### What you should do
Please repeat the data in full, character for character.

# # # #

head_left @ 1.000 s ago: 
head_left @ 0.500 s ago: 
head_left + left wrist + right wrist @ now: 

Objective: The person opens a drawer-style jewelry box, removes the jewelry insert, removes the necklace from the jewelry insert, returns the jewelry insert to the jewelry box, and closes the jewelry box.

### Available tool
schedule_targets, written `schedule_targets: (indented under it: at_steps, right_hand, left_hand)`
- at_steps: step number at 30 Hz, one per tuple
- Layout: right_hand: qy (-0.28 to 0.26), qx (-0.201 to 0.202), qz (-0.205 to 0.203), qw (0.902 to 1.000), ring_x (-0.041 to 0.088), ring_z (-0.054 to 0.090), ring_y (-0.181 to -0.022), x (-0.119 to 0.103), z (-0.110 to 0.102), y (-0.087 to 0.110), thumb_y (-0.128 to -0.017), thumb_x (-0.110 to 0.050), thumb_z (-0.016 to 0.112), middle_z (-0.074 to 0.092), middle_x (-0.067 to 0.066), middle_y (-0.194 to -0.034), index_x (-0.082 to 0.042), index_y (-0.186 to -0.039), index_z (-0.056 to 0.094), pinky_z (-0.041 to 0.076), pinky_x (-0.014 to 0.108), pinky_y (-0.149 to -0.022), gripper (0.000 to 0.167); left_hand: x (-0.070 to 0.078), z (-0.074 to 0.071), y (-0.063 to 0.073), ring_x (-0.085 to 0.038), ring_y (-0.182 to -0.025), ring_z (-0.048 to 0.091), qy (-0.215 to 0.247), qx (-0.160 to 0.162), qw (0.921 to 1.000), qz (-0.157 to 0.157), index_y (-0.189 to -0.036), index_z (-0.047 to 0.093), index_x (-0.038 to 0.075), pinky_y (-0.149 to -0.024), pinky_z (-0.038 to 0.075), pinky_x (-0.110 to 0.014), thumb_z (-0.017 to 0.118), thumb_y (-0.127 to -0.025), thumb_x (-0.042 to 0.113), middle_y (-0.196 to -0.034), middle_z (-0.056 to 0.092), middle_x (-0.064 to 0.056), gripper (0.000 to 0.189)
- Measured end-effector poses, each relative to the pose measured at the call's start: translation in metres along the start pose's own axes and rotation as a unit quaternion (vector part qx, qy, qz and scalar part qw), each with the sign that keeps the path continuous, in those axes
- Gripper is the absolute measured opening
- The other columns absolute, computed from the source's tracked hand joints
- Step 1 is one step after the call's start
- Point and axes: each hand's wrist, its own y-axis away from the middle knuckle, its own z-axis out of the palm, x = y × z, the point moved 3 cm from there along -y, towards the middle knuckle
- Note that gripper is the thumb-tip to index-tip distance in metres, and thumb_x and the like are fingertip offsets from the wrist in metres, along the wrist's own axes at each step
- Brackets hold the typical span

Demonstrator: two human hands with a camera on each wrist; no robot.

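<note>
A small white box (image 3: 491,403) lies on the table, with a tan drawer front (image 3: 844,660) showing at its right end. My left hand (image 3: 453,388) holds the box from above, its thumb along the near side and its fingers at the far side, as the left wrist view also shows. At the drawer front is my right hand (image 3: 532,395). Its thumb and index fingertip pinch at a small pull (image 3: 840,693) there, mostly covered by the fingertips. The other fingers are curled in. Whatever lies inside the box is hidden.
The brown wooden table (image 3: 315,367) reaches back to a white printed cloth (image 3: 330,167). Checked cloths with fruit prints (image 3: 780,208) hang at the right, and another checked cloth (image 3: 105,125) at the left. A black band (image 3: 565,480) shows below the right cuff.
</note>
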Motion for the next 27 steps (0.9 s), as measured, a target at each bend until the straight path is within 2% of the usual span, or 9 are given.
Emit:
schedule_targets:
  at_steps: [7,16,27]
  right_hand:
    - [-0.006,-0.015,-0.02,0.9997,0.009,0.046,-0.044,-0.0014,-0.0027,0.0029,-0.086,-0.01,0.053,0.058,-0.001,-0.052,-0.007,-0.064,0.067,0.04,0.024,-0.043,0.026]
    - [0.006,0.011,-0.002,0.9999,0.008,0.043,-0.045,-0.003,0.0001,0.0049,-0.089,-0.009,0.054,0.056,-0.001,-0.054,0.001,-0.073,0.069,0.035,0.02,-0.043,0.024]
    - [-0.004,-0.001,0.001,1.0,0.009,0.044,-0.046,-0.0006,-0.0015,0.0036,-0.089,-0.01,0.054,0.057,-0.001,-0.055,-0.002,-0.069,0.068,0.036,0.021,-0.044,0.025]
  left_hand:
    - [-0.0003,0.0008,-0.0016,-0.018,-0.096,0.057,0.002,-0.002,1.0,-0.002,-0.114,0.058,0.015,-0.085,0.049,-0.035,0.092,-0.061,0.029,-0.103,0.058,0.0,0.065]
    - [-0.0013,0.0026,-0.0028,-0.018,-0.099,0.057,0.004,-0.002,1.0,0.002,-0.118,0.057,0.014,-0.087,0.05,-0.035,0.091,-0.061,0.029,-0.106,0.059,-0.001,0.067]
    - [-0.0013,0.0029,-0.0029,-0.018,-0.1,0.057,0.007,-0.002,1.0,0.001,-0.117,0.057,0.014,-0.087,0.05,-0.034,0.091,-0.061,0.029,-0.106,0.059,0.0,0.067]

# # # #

### Answer below
head_left @ 1.000 s ago: 
head_left @ 0.500 s ago: 
head_left + left wrist + right wrist @ now: 

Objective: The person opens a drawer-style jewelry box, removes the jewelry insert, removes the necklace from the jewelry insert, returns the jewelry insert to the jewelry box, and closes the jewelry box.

### Available tool
schedule_targets, written `schedule_targets: (indented under it: at_steps, right_hand, left_hand)`
- at_steps: step number at 30 Hz, one per tuple
- Layout: right_hand: qy (-0.28 to 0.26), qx (-0.201 to 0.202), qz (-0.205 to 0.203), qw (0.902 to 1.000), ring_x (-0.041 to 0.088), ring_z (-0.054 to 0.090), ring_y (-0.181 to -0.022), x (-0.119 to 0.103), z (-0.110 to 0.102), y (-0.087 to 0.110), thumb_y (-0.128 to -0.017), thumb_x (-0.110 to 0.050), thumb_z (-0.016 to 0.112), middle_z (-0.074 to 0.092), middle_x (-0.067 to 0.066), middle_y (-0.194 to -0.034), index_x (-0.082 to 0.042), index_y (-0.186 to -0.039), index_z (-0.056 to 0.094), pinky_z (-0.041 to 0.076), pinky_x (-0.014 to 0.108), pinky_y (-0.149 to -0.022), gripper (0.000 to 0.167); left_hand: x (-0.070 to 0.078), z (-0.074 to 0.071), y (-0.063 to 0.073), ring_x (-0.085 to 0.038), ring_y (-0.182 to -0.025), ring_z (-0.048 to 0.091), qy (-0.215 to 0.247), qx (-0.160 to 0.162), qw (0.921 to 1.000), qz (-0.157 to 0.157), index_y (-0.189 to -0.036), index_z (-0.047 to 0.093), index_x (-0.038 to 0.075), pinky_y (-0.149 to -0.024), pinky_z (-0.038 to 0.075), pinky_x (-0.110 to 0.014), thumb_z (-0.017 to 0.118), thumb_y (-0.127 to -0.025), thumb_x (-0.042 to 0.113), middle_y (-0.196 to -0.034), middle_z (-0.056 to 0.092), middle_x (-0.064 to 0.056), gripper (0.000 to 0.189)
- Measured end-effector poses, each relative to the pose measured at the call's start: translation in metres along the start pose's own axes and rotation as a unit quaternion (vector part qx, qy, qz and scalar part qw), each with the sign that keeps the path continuous, in those axes
- Gripper is the absolute measured opening
- The other columns absolute, computed from the source's tracked hand joints
- Step 1 is one step after the call's start
- Point and axes: each hand's wrist, its own y-axis away from the middle knuckle, its own z-axis out of the palm, x = y × z, the point moved 3 cm from there along -y, towards the middle knuckle
- Note that gripper is the thumb-tip to index-tip distance in metres, and thumb_x and the like are fingertip offsets from the wrist in metres, along the wrist's own axes at each step
- Brackets hold the typical span

Demonstrator: two human hands with a camera on each wrist; no robot.

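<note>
A small white box (image 3: 491,403) lies on the table, with a tan drawer front (image 3: 844,660) showing at its right end. My left hand (image 3: 453,388) holds the box from above, its thumb along the near side and its fingers at the far side, as the left wrist view also shows. At the drawer front is my right hand (image 3: 532,395). Its thumb and index fingertip pinch at a small pull (image 3: 840,693) there, mostly covered by the fingertips. The other fingers are curled in. Whatever lies inside the box is hidden.
The brown wooden table (image 3: 315,367) reaches back to a white printed cloth (image 3: 330,167). Checked cloths with fruit prints (image 3: 780,208) hang at the right, and another checked cloth (image 3: 105,125) at the left. A black band (image 3: 565,480) shows below the right cuff.
</note>
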Motion for the next 27 steps (0.9 s), as measured, a target at each bend until the straight path is within 2% of the usual span, or 9 are given.
Emit:
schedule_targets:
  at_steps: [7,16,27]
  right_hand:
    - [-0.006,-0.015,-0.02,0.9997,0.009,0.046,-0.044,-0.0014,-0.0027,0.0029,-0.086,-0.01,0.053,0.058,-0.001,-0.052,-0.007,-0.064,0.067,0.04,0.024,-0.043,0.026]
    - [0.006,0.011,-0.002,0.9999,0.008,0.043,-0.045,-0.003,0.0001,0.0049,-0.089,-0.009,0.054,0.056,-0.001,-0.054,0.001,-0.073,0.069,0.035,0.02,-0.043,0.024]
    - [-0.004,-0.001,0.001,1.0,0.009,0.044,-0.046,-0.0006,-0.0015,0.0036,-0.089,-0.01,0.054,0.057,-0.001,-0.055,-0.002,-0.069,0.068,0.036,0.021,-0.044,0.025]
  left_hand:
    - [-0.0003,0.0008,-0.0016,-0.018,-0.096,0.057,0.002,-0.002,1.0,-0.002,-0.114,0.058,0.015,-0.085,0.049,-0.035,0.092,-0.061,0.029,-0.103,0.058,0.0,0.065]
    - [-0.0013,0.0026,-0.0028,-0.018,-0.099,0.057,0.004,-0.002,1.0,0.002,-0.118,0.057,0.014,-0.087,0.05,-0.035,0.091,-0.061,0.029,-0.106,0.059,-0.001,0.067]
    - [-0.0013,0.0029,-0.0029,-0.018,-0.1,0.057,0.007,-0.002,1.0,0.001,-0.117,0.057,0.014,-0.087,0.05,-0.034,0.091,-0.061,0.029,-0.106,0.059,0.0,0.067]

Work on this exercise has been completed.